Re: [DISCUSS] Enable automatic dependency updates with Github's dependabot

2021-04-16 Thread Ismaël Mejía
Oh forgot to mention one alternative that we do in the Avro project,
it is that we don't create issues for the dependabot PRs and then we
search all the commits authored by dependabot and include them in the
release notes to track dependency upgrades.

On Fri, Apr 16, 2021 at 4:02 PM Ismaël Mejía  wrote:
>
> > Quite often, dependency upgrade to latest versions leads to either 
> > compilation errors or failed tests and it should be resolved manually or 
> > declined. Having this, maybe I miss something, but I don’t see what kind of 
> > advantages automatic upgrade will bring to us except that we don’t need to 
> > create a PR manually (which is a not big deal).
>
> The advantage is exactly that, that we don't have to create and track
> dependency updates manually, it will be done by the bot and we will
> only have to do the review and guarantee that no issues are
> introduced. I forgot to mention but we can create exception rules so
> no further upgrades will be proposed for some dependencies e.g.
> Hadoop, Netty (Java 11 flavor) etc. I forgot to mention another big
> advantage that is the detailed security report that will help us
> prioritize dependency upgrades.
>
> > Regarding another issue - it’s already a problem, imho. Since we have a one 
> > Jira per package upgrade now and usually it “accumulates” all package 
> > upgrades and it’s not closed once upgrade is done, we don’t have a reliable 
> > way to notify in release notes about all dependency upgrades for current 
> > release. One of the way is to mention the package upgrade in CHANGES.md 
> > which seems not very relible because it's quite easy to forget to do. I’d 
> > prefer to have a dedicated Jira issue for every upgrade and it will be 
> > included into releases notes almost automatically.
>
> Yes it seems the best for release note tracking to create the issue
> and rename the PR title for this, but that would be part of the
> review/merge process, so up to the Beam committers to do it
> systematically and given how well we respect the commit naming /
> squashing rules I am not sure if we will win much by having another
> useless rule.
>
> On Fri, Apr 16, 2021 at 3:24 PM Alexey Romanenko
>  wrote:
> >
> > Quite often, dependency upgrade to latest versions leads to either 
> > compilation errors or failed tests and it should be resolved manually or 
> > declined. Having this, maybe I miss something, but I don’t see what kind of 
> > advantages automatic upgrade will bring to us except that we don’t need to 
> > create a PR manually (which is a not big deal).
> >
> > Regarding another issue - it’s already a problem, imho. Since we have a one 
> > Jira per package upgrade now and usually it “accumulates” all package 
> > upgrades and it’s not closed once upgrade is done, we don’t have a reliable 
> > way to notify in release notes about all dependency upgrades for current 
> > release.
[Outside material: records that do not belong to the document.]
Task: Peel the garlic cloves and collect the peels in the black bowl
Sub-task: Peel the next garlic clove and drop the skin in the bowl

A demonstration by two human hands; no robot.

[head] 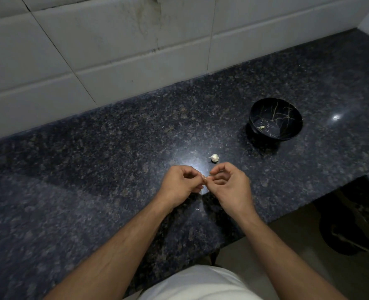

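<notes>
left hand [180, 182] has its fingers curled in, pinching a small garlic clove [270, 180] at the tips, and the right hand [231, 185] meets it from the other side, thumb and fingers nipping at the same clove like it's picking at the skin. so i'd say peeling is barely underway. a tiny white scrap [197, 209] sits on the bench [92, 191] below the hands, probably peel that still needs collecting. just beyond the hands sits the rest of the garlic bulb [214, 157], untouched, so plenty left. further right is the black bowl [275, 119] with only one pale bit [262, 127] inside. nothing blocks the way to it.
</notes>
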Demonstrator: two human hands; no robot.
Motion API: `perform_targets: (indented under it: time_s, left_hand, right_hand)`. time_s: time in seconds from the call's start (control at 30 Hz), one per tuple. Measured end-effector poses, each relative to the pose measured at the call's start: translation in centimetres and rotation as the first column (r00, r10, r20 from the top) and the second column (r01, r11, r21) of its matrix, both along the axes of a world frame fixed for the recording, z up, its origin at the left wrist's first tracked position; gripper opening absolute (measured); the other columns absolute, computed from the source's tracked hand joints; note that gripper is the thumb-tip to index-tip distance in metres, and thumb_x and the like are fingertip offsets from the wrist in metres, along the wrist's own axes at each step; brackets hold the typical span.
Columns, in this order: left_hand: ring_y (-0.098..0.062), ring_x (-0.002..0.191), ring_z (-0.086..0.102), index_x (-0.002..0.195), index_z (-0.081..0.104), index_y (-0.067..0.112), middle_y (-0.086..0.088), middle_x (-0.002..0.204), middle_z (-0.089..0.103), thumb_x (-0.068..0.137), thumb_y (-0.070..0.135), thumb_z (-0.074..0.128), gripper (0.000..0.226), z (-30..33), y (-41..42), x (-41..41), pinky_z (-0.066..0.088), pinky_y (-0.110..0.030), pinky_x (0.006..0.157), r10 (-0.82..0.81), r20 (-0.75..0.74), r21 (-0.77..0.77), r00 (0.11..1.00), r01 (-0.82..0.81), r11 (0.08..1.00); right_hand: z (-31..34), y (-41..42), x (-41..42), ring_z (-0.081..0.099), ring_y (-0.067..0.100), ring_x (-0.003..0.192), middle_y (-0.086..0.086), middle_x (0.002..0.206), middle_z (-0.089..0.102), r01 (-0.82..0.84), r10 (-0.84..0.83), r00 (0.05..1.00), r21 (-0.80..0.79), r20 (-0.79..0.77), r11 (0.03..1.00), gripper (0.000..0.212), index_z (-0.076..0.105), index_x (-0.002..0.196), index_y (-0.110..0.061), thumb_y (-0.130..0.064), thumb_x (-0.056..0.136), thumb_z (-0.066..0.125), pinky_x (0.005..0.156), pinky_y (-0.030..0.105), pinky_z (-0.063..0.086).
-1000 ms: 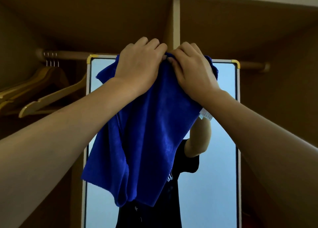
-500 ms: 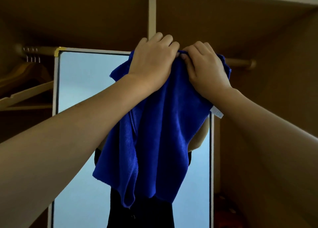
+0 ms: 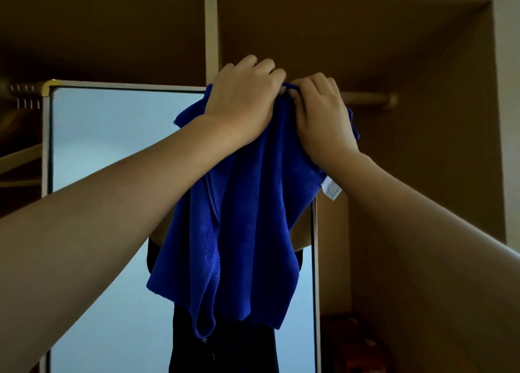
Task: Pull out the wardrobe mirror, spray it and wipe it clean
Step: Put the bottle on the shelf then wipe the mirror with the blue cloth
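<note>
The tall wardrobe mirror [image 3: 112,136], white-framed with a gold corner at its top left, stands pulled out in front of me. A blue microfibre cloth [image 3: 242,232] with a white label hangs down over the mirror's upper right part. My left hand [image 3: 242,102] and my right hand [image 3: 320,113] both grip the cloth's top edge side by side, fingers curled over it, at the height of the mirror's top right corner. The cloth hides that corner. The glass reflects a person in dark clothes behind the cloth.
The mirror stands in an open wooden wardrobe with a vertical divider [image 3: 211,32]. A hanging rail [image 3: 368,98] runs across behind the mirror. Wooden hangers [image 3: 19,158] hang at the far left. A dark reddish object [image 3: 354,341] sits low in the right compartment.
Both hands with the cloth have shifted right along the mirror's top edge. The view has panned, so the mirror now sits further left and its top right corner is covered.
</note>
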State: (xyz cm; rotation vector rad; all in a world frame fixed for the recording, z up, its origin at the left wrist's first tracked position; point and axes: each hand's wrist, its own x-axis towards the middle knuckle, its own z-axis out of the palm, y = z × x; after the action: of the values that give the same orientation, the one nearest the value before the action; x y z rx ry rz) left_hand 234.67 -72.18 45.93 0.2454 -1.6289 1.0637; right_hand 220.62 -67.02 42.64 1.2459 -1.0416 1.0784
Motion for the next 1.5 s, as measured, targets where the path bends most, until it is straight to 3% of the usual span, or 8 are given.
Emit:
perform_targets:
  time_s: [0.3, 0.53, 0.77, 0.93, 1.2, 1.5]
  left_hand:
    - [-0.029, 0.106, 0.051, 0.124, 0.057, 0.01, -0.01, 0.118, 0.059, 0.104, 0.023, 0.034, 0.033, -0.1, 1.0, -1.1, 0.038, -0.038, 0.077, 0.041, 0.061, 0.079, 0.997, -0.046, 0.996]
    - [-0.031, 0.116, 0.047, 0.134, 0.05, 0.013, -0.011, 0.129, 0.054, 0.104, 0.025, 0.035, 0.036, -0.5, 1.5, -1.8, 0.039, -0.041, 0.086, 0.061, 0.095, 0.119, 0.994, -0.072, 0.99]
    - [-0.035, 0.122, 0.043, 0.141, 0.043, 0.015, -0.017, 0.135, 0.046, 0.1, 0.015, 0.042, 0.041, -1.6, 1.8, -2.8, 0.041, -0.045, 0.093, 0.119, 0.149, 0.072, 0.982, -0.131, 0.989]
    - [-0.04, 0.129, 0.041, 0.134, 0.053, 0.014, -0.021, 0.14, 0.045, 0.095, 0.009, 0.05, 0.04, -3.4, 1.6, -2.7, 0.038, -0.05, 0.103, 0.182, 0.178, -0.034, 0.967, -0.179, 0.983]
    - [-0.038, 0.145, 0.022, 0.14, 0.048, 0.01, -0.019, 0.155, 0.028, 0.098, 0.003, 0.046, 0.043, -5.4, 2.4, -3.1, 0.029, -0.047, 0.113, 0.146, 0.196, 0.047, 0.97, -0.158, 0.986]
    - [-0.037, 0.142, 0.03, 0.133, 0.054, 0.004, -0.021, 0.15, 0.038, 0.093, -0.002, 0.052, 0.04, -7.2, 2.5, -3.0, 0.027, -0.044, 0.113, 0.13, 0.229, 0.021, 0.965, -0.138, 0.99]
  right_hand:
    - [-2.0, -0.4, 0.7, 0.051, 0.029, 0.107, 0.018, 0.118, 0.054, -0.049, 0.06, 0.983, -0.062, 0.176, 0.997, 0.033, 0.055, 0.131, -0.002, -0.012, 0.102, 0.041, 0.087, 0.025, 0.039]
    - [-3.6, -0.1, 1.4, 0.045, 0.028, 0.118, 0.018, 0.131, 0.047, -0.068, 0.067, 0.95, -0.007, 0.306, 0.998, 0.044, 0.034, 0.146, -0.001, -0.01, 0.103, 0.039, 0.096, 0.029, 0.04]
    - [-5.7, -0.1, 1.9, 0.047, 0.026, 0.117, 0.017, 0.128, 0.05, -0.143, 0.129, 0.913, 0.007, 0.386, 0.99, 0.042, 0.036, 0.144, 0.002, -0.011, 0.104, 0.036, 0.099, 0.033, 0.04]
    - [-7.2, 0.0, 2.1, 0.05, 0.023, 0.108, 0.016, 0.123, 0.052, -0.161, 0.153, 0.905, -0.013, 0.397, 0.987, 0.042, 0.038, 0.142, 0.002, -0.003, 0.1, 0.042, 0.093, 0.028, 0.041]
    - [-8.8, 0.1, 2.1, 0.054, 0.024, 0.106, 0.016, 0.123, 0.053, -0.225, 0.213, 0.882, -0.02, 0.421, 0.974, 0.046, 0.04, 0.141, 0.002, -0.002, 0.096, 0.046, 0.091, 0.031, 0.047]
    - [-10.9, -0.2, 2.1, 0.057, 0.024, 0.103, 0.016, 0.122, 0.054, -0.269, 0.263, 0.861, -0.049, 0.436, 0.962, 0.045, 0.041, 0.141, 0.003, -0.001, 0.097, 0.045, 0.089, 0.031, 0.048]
One of the way is to mention the package upgrade in CHANGES.md 
> > which seems not very relible because it's quite easy to forget to do. I’d 
> > prefer to have a dedicated Jira issue for every upgrade and it will be 
> > included into releases notes almost automatically.
> >
> > > On 16 Apr 2021, at 14:15, Ismaël Mejía  wrote:
> > >
> > > Hello,
> > >
> > > Github has a bot that creates automatically Dependency Update PRs and
> > > report security issues called dependabot.
> > >
> > > I was wondering if we should enable it for Beam. I tested it in my
> > > personal Beam fork and it seems to be working well, it created
> > > dependency updates for both Python and JS (website) dependencies.
> > > The bot seems to be having problems to understand our gradle
> > > dependency definitions for Java but that's something we can address in
> > > the future to benefit of the updates. Also it did not propose go-lang
> > > updates (probably for the same reason).
> > >
> > > If the community agrees I will create a ticket for INFRA to enable it.
> > > We might be getting extra PRs (at the beginning) and we have to be
> > > cautious about updates that might have unintended consequences for
> > > example we should not merge non stable dependency updates (those
> > > ending on -rc1 or -beta on Java) that
> > > might be proposed or dependencies that committers are aware we should
> > > not update for example projects where their main stable version is not
> > > the most recent one like Hadoop or dependencies that do not support
> > > our ongoing language target version (e.g. Java 11 only deps).
> > >
> > > Another issue is that these dependency updates might not get a JIRA
> > > associated with them so we need to decide if (1) we create one and
> > > rename/associate the PR with it, or (2) we just decide not to have
> > > JIRAs for dependency updates.
> > >
> > > WDYT? other pros/cons that I can be missing?
> > >
> > > Ismaël
> >


Re: [DISCUSS] Enable automatic dependency updates with Github's dependabot

2021-04-16 Thread Ismaël Mejía
> Quite often, dependency upgrade to latest versions leads to either 
> compilation errors or failed tests and it should be resolved manually or 
> declined. Having this, maybe I miss something, but I don’t see what kind of 
> advantages automatic upgrade will bring to us except that we don’t need to 
> create a PR manually (which is a not big deal).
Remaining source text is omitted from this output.